The cold air hit me as I woke up next to a girl with blue eyes that I did not know the name of. I quietly got dressed and left her apartment. It's not that I was an asshole who slept with women and left before I even got their name. I was just alone. Being an author who writes about love gets to be so lonely when you're just alone.
I reached the cafe and ordered myself something strong before pulling out my computer. My main character was being written as an awful person. I'm not sure what really made her that way. Maybe it's the bitter coffee im drinking or the bitterness of me as a person. I sighed lightly and looked at the time. 3:30 am. I focused on the sound of the rain as I was going through extreme writers block. Suddenly the voice of harry styles stopped on the cafe speaker and that familiar voice echoed the room. Don't get me wrong. Im proud. So damn proud of her and her accomplishments. I just couldn't get over the fact that at 17 I was so in love with her thinking I was going to die and now im 22. Alive. And she's married to someone who isn't me.

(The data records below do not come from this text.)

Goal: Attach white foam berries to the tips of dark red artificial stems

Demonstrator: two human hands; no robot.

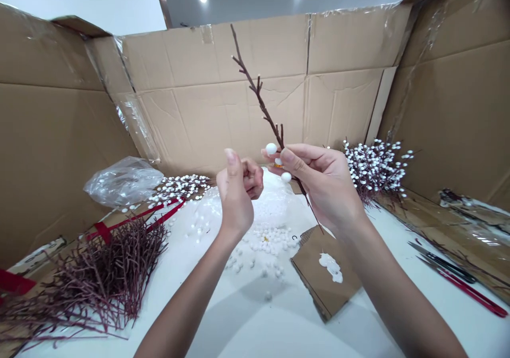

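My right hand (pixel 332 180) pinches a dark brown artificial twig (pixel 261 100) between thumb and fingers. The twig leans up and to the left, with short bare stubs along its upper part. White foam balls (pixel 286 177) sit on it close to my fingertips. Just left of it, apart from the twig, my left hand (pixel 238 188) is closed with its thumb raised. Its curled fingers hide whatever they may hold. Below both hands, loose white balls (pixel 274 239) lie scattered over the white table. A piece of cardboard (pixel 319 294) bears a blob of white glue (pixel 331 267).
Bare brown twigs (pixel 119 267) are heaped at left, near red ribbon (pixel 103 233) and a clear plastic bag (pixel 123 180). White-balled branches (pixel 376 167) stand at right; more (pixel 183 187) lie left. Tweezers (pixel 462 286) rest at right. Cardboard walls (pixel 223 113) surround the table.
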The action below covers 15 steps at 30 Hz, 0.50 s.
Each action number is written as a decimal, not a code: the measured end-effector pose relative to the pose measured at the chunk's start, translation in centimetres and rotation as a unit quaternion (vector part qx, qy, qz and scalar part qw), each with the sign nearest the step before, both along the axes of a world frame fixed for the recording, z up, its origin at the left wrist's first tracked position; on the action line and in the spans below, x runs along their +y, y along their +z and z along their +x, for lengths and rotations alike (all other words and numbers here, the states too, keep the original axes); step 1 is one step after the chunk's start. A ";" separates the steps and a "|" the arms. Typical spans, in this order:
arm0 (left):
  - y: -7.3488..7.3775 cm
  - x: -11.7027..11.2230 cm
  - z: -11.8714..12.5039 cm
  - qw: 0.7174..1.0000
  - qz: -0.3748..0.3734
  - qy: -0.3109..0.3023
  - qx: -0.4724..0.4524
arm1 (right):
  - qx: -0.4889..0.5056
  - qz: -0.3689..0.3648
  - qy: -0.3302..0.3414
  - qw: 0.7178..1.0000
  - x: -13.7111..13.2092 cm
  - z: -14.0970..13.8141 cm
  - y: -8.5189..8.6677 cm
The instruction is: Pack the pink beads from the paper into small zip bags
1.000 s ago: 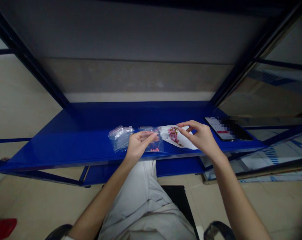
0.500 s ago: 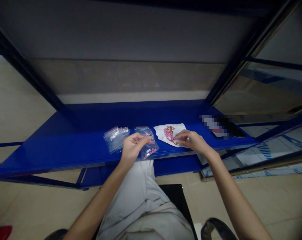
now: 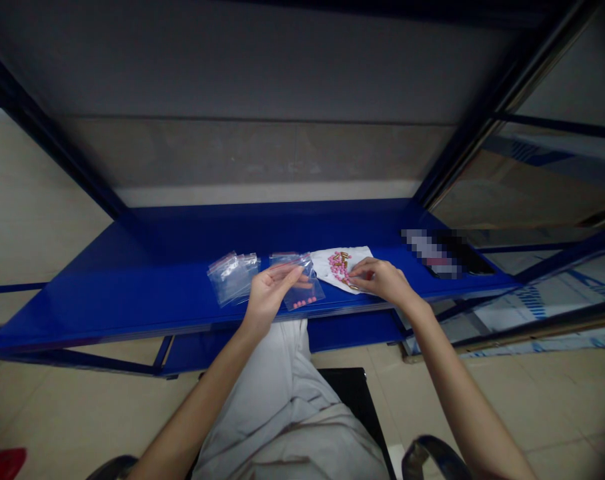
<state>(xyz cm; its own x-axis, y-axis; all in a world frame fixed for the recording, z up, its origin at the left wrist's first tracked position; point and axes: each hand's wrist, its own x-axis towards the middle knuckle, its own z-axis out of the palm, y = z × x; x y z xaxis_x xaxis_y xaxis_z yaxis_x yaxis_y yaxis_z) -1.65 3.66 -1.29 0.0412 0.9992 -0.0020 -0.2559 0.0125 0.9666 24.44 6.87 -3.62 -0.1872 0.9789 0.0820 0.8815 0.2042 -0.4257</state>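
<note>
My left hand [image 3: 275,287] is closed on a clear zip bag [image 3: 315,291], thumb on top and fingers behind the plastic. Several pink pills [image 3: 305,303] lie in a row at the bag's lower edge. Over a sheet of white paper [image 3: 363,253], my right hand [image 3: 385,280] has its thumb and fingertips pinched together at the pile. Pink pills [image 3: 338,268] and shiny brown capsules [image 3: 344,256] are heaped on that paper. Whatever sits between the right fingertips is too small to make out.
Left of my left hand lie several flat zip bags [image 3: 227,279] on the blue shelf [image 3: 157,267]. Another bag's edge shows behind the held one. A dark, partly pixelated flat object [image 3: 475,261] rests at the right end. Blue posts [image 3: 447,147] frame the shelf.
The held bag has shifted slightly right and tilted, and its pink pills now lie spread in a row. My right hand stays at the pile, with little movement.
</note>
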 end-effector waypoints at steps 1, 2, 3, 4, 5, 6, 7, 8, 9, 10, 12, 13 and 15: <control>0.0 0.0 0.0 1.000 -0.002 -0.001 -0.003 | 0.000 0.002 -0.004 1.000 0.0 0.0 0.0; 0.0 0.0 0.1 1.000 -0.004 -0.001 -0.005 | 0.000 0.003 -0.008 1.000 -0.1 0.0 0.0; 0.0 0.0 0.1 1.000 -0.005 -0.001 -0.009 | 0.001 0.003 -0.011 1.000 -0.1 0.0 0.0; 0.0 0.0 0.2 1.000 -0.006 0.000 -0.012 | 0.001 0.002 -0.012 1.000 -0.1 0.0 0.1; 0.1 0.0 0.2 1.000 -0.007 0.003 -0.014 | 0.001 0.001 -0.013 1.000 -0.1 -0.1 0.1; 0.1 -0.1 0.2 1.000 -0.007 0.006 -0.014 | 0.001 -0.002 -0.016 1.000 -0.2 -0.1 0.1; 0.2 -0.1 0.3 1.000 -0.005 0.010 -0.011 | -0.001 -0.004 -0.022 1.000 -0.2 -0.2 0.1; 0.2 -0.1 0.3 1.000 -0.001 0.014 -0.005 | -0.003 -0.007 -0.029 1.000 -0.2 -0.3 0.2; 0.3 -0.2 0.3 1.000 0.006 0.020 0.005 | -0.005 -0.009 -0.037 0.999 -0.2 -0.4 0.2; 0.2 -0.2 0.4 0.999 0.015 0.025 0.019 | -0.006 -0.011 -0.046 0.999 -0.2 -0.5 0.2; 0.1 -0.3 0.4 0.997 0.045 0.037 0.056 | -0.008 -0.012 -0.062 0.998 -0.3 -0.6 0.2; 0.0 -0.3 0.3 0.994 0.064 0.042 0.078 | -0.009 -0.012 -0.068 0.998 -0.3 -0.7 0.2; -0.2 -0.3 0.3 0.986 0.105 0.054 0.121 | -0.010 -0.010 -0.077 0.997 -0.3 -0.8 0.2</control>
<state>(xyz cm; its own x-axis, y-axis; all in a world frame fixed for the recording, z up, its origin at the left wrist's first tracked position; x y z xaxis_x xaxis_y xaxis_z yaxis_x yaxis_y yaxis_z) -1.34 3.36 -1.47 -0.0409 0.9772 0.2083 -0.0056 -0.2087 0.9780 23.66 6.59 -3.43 -0.0359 0.9975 0.0603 0.9099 0.0576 -0.4109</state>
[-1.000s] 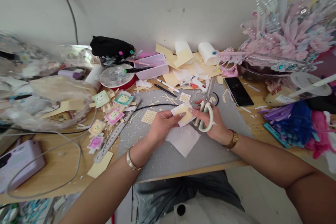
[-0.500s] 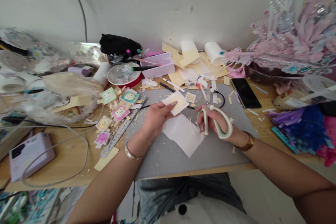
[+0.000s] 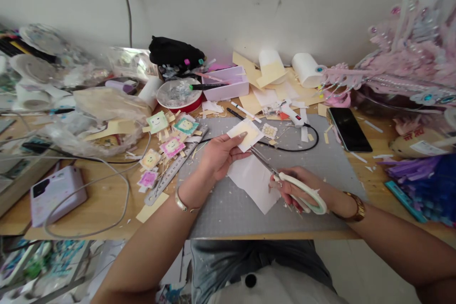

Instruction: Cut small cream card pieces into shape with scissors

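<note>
Between the thumb and fingers of my left hand point(image 3: 223, 154) is a small white paper square point(image 3: 245, 134) with a yellow patch in its middle. My right hand point(image 3: 294, 189) grips white-handled scissors point(image 3: 302, 188), fingers through the loops. Their blades point up and left, with the tips at the lower edge of the paper square; whether they touch it I cannot tell. A larger white sheet point(image 3: 252, 181) lies on the grey cutting mat point(image 3: 228, 216) below both hands. Just behind the paper square sits a small cream patterned piece point(image 3: 269, 131).
Several coloured smiling paper squares point(image 3: 172, 146) and a metal ruler point(image 3: 171, 173) lie to the left. A white glue gun point(image 3: 292, 114) with a black cord rests behind. The phone point(image 3: 349, 129) is on the right, and a lilac box point(image 3: 228, 83) stands at the back.
The scissors have swung round from a steep angle, so their blades now point toward the paper square. My right hand has turned and lowered. The camera view has shifted slightly left.
</note>
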### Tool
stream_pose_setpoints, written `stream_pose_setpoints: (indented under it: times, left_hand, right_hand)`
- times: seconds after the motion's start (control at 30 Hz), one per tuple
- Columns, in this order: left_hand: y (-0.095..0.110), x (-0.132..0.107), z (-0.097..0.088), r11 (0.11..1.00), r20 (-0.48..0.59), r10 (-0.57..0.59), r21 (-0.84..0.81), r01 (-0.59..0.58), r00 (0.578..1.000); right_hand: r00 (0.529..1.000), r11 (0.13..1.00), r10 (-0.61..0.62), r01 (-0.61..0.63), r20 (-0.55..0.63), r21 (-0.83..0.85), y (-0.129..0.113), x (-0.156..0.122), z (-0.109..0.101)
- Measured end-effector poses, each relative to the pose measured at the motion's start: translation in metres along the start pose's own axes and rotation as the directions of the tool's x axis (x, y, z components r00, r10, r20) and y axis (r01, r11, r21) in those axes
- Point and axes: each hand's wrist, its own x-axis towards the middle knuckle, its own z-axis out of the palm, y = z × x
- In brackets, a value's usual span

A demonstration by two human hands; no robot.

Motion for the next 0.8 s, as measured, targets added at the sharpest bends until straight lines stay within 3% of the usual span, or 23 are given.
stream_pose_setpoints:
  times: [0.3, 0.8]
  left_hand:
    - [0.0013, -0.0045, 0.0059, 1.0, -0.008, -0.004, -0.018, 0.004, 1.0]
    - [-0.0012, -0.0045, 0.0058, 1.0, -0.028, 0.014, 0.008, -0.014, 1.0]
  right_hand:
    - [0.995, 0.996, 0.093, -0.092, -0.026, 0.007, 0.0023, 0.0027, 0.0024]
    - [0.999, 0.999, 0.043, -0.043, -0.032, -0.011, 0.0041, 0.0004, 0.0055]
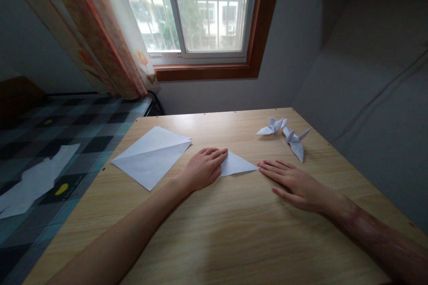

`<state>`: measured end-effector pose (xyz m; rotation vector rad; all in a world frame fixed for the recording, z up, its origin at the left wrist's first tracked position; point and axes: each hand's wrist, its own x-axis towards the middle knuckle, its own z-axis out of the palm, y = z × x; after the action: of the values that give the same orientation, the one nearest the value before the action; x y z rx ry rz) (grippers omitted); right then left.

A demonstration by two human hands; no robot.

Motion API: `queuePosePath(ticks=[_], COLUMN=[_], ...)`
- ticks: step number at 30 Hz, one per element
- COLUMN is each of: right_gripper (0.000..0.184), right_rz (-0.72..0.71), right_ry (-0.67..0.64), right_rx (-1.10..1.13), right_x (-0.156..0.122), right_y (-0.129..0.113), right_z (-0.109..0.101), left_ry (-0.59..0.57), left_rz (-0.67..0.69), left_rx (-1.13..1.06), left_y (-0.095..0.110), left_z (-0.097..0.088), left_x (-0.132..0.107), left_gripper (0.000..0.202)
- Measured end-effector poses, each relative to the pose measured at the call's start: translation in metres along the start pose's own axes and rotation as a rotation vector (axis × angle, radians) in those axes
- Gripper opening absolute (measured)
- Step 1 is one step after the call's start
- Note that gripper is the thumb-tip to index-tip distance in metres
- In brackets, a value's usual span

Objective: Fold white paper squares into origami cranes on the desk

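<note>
My left hand (pixel 203 169) lies flat with its fingers together on the left part of a small folded white paper triangle (pixel 238 165) on the wooden table (pixel 214 231). Its fingers are stretched out and press the paper down. Just right of the triangle's tip, my right hand (pixel 294 185) rests palm down on the table with its fingers spread, their tips at or very near that tip. It holds nothing.
A larger white sheet (pixel 152 156) with a diagonal crease lies to the left. Two folded white paper cranes (pixel 272 127) (pixel 296 141) stand at the far right. A checked bed (pixel 50 151) with white paper scraps (pixel 30 182) lies left of the table; a window and curtain stand behind.
</note>
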<state>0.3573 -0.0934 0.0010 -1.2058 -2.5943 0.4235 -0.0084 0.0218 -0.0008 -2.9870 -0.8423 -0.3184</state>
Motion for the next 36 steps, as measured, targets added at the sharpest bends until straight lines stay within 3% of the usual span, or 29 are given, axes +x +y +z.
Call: queuePosePath(ticks=[5,10,15,18,25,36], right_gripper=[0.039,0.022,0.031,0.036,0.039,0.055], right_rz=[-0.016,0.113,0.082,0.101,0.138,0.104], right_ry=[0.198,0.317,0.348,0.394,0.460,0.444], right_rx=[0.017,0.022,0.163,0.209,0.276,0.266], right_x=[0.022,0.072,0.129,0.147,0.148,0.148], right_y=[0.001,-0.007,-0.004,0.000,0.000,0.005], right_z=[0.002,0.012,0.028,0.040,0.051,0.053], left_ry=[0.041,0.083,0.170,0.209,0.202,0.205], left_rz=[0.008,0.017,-0.097,-0.188,-0.273,-0.236], left_rx=[-0.011,-0.028,-0.010,-0.011,-0.125,-0.390], left_y=[0.000,-0.001,-0.001,-0.002,-0.002,-0.012], left_z=[-0.002,-0.002,-0.001,0.000,-0.004,0.009], left_x=[-0.001,-0.003,-0.004,-0.003,-0.001,-0.003], left_gripper=[0.050,0.035,0.025,0.025,0.067,0.055])
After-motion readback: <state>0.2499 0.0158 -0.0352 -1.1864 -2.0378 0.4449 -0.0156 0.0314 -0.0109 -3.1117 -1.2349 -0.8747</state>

Her voice stopped and a commercial came on. Giving me the opportunity to leave. I never listen to the radio because she's somehow always on, so I don't know much about new music. I blocked her name from my twitter and avoid using instagram at all costs. I always comfort myself by telling myself she didn't know I was alive but she did. She saw me sitting in this coffee shop. Froze. Grabbed her husband by the hand and walked away. I come around thinking she'd come back someday or maybe I come around because my apartment is so painfully lonely.
How can someone know everything at 17 but nothing at 22.